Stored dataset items
———
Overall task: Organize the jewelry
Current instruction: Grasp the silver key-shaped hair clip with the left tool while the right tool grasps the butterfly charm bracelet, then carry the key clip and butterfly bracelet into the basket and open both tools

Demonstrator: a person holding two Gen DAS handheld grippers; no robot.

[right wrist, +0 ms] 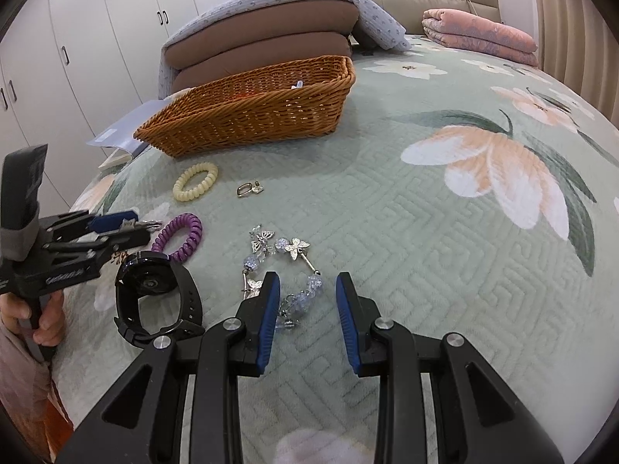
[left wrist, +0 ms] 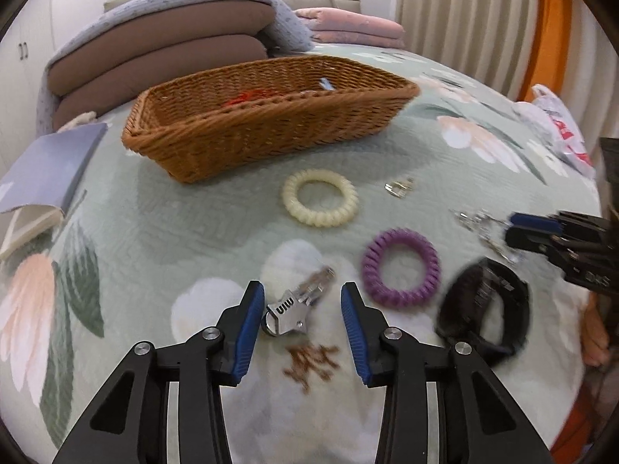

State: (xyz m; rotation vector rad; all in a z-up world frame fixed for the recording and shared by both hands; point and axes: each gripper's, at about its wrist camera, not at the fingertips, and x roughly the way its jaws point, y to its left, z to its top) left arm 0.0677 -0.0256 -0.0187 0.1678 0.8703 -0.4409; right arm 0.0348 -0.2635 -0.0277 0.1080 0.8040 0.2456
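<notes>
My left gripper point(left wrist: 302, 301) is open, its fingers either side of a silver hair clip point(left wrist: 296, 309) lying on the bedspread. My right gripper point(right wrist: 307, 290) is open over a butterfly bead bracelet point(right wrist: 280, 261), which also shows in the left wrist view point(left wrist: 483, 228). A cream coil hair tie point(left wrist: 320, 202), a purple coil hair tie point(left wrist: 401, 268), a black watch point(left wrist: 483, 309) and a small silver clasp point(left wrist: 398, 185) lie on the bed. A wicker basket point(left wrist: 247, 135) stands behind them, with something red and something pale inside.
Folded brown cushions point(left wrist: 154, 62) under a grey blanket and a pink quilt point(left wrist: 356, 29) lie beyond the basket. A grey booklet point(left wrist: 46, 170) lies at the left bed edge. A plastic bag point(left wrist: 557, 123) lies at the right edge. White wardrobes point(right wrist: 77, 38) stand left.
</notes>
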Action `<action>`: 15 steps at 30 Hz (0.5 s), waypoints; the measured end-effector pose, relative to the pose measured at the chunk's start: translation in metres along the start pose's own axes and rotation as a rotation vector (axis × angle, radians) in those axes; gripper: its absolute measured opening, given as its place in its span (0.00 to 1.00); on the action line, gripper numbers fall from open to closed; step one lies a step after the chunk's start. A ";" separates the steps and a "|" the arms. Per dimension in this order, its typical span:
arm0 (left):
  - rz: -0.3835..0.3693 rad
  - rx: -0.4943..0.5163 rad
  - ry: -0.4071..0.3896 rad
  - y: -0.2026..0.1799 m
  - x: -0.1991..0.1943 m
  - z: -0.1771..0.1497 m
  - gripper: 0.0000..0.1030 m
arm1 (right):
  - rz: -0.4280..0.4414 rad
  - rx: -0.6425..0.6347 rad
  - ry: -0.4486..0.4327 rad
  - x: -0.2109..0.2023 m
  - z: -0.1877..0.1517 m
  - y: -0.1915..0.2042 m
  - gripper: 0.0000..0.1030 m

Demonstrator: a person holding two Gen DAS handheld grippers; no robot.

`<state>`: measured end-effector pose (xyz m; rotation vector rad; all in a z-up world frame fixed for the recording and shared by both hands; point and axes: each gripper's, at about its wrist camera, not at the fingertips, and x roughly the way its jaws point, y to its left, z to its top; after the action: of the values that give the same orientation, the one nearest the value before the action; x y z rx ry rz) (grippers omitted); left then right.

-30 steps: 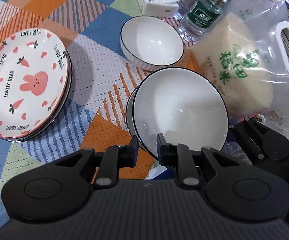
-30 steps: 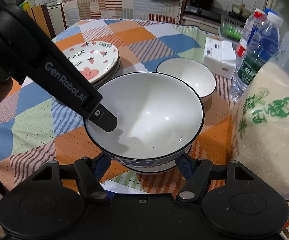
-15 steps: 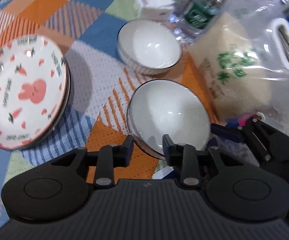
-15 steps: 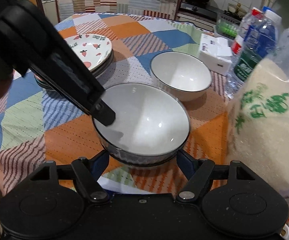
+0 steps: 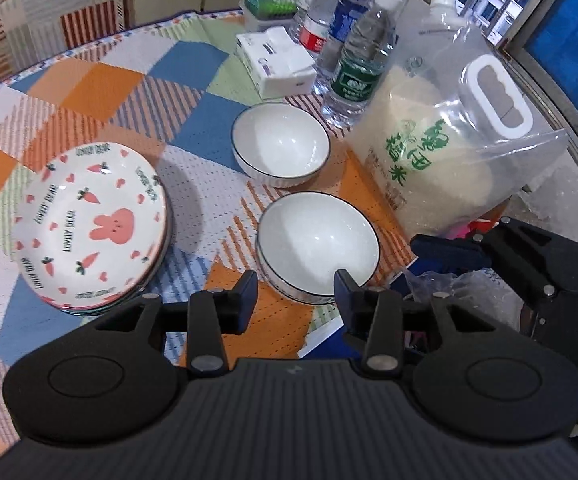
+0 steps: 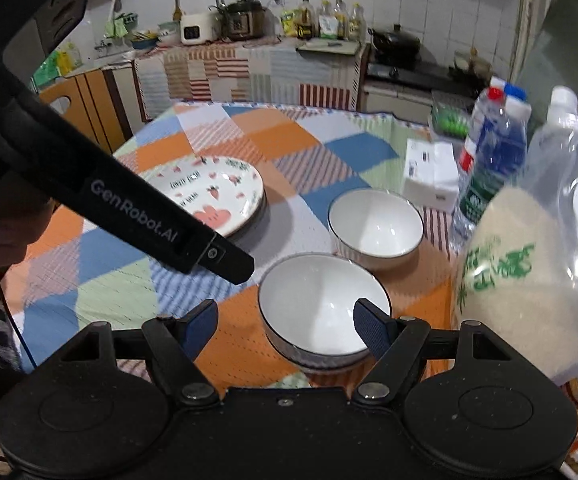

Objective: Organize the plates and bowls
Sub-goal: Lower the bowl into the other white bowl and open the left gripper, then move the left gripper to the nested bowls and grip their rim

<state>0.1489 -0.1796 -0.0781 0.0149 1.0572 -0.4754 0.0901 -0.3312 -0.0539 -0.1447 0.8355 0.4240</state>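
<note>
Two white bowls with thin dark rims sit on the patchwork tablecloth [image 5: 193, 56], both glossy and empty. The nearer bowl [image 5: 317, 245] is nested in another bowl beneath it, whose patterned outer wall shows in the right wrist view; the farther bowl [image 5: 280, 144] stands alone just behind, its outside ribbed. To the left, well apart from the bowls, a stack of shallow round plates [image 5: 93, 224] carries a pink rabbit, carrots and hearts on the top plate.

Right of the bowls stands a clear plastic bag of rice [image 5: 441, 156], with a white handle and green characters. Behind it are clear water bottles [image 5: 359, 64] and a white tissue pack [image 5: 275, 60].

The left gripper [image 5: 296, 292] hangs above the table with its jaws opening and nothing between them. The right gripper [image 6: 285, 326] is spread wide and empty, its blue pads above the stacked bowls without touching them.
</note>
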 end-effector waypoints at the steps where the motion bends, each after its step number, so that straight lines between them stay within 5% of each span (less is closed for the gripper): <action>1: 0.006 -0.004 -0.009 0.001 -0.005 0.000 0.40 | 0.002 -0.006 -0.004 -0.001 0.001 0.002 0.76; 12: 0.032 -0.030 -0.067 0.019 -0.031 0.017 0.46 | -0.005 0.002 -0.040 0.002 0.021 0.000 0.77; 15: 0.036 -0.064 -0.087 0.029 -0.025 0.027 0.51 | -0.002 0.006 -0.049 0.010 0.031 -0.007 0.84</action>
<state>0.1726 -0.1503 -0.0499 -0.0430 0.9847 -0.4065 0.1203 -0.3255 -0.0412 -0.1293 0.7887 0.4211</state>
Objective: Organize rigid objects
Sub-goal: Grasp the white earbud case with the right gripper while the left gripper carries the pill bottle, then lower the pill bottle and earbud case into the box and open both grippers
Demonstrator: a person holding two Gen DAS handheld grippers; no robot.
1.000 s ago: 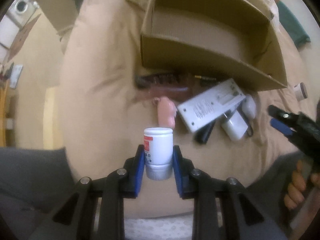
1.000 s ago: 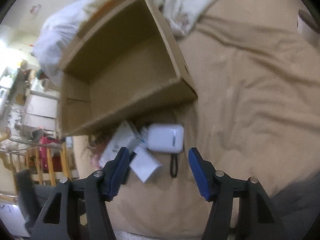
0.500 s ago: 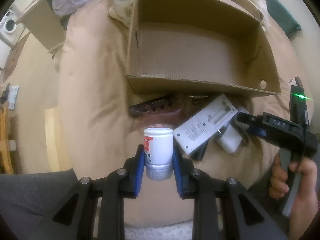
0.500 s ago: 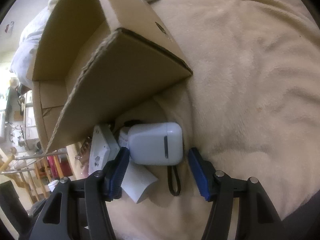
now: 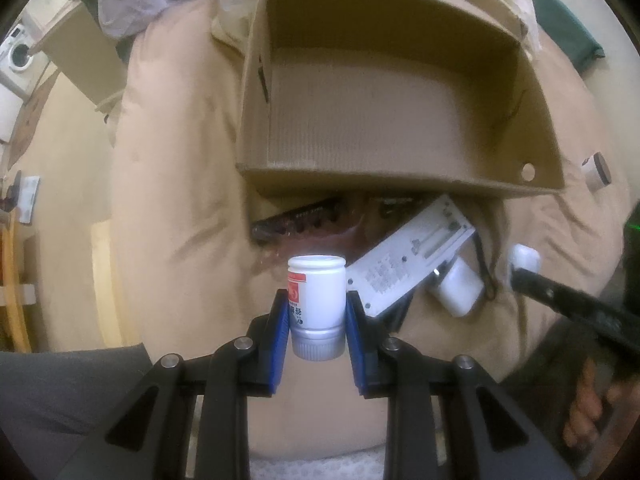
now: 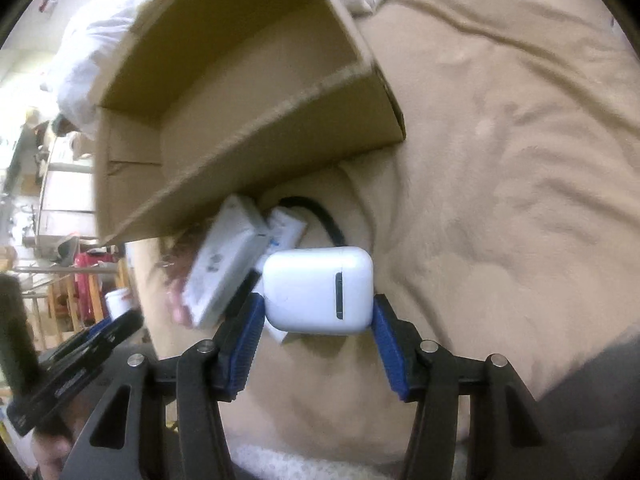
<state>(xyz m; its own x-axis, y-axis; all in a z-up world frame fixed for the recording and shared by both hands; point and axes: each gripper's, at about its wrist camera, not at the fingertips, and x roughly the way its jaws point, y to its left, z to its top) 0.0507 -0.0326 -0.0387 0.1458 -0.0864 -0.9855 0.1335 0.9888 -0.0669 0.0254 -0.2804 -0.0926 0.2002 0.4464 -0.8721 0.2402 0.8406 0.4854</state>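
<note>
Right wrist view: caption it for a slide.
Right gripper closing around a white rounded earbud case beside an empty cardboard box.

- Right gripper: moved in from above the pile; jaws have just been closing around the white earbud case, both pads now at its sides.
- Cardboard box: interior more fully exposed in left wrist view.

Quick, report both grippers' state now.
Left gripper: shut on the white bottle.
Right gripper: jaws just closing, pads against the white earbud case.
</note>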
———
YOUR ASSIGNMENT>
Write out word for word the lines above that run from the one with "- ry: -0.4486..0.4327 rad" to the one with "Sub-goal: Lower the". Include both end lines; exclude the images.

YOUR RESPONSE>
  - ry: -0.4486..0.4327 rad
  - x: -0.2109..0.2023 m
  - z: -0.1877..0.1517 m
  - y: -0.1915..0.2042 m
  - gripper: 0.0000..0.1030 m

Demonstrator: a person holding two Gen DAS handheld grippers; no robot.

`<state>`: measured end-effector pose (xyz m; rotation vector rad; all in a z-up world frame fixed for the recording and shared by both hands; point and axes: each gripper's, at about its wrist camera, not at the fingertips, and x roughly the way its jaws point, y to its left, z to its top; after the action: of the values that give the same orientation, the one nearest the value before the action; x y z rx ry rz) (grippers omitted); left then right.

-30 steps: 
-30 steps: 
-15 steps: 
-15 steps: 
+0 steps: 
+0 steps: 

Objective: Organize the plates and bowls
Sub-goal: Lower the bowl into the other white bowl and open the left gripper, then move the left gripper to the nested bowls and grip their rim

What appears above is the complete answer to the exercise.